## Problem
Copy the lines verbatim, beginning with the line that contains "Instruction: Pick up" and continuing through the end of the data, and only those lines.

--- START ---

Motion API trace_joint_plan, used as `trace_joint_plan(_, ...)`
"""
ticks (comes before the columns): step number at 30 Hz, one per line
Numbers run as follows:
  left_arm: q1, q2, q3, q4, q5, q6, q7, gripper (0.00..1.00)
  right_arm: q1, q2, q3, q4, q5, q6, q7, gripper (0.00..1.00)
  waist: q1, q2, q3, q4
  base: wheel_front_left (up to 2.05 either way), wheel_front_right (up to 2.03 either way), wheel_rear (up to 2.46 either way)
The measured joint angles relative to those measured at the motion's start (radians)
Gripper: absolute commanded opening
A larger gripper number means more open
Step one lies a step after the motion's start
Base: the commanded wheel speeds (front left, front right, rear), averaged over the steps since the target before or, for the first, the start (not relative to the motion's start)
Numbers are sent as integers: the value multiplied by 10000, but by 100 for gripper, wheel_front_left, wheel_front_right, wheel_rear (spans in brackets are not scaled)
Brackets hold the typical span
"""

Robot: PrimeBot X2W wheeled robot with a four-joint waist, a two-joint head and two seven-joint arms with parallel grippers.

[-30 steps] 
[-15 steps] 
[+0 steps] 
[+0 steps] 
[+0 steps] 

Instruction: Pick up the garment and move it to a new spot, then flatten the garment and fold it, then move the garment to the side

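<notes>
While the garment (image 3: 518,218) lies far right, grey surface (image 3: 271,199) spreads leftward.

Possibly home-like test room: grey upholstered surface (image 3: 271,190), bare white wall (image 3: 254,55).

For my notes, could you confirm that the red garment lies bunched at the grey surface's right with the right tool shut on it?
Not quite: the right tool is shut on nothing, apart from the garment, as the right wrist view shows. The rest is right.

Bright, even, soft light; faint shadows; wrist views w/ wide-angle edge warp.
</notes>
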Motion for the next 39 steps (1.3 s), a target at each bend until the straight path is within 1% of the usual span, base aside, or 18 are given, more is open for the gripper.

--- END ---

## Exercise output
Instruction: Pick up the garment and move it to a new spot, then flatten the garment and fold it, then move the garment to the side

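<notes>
While the garment (image 3: 518,218) lies far right, grey surface (image 3: 271,199) spreads leftward.

Possibly home-like test room: grey upholstered surface (image 3: 271,190), bare white wall (image 3: 254,55).

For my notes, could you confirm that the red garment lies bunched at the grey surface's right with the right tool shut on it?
Not quite: the right tool is shut on nothing, apart from the garment, as the right wrist view shows. The rest is right.

Bright, even, soft light; faint shadows; wrist views w/ wide-angle edge warp.
</notes>
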Motion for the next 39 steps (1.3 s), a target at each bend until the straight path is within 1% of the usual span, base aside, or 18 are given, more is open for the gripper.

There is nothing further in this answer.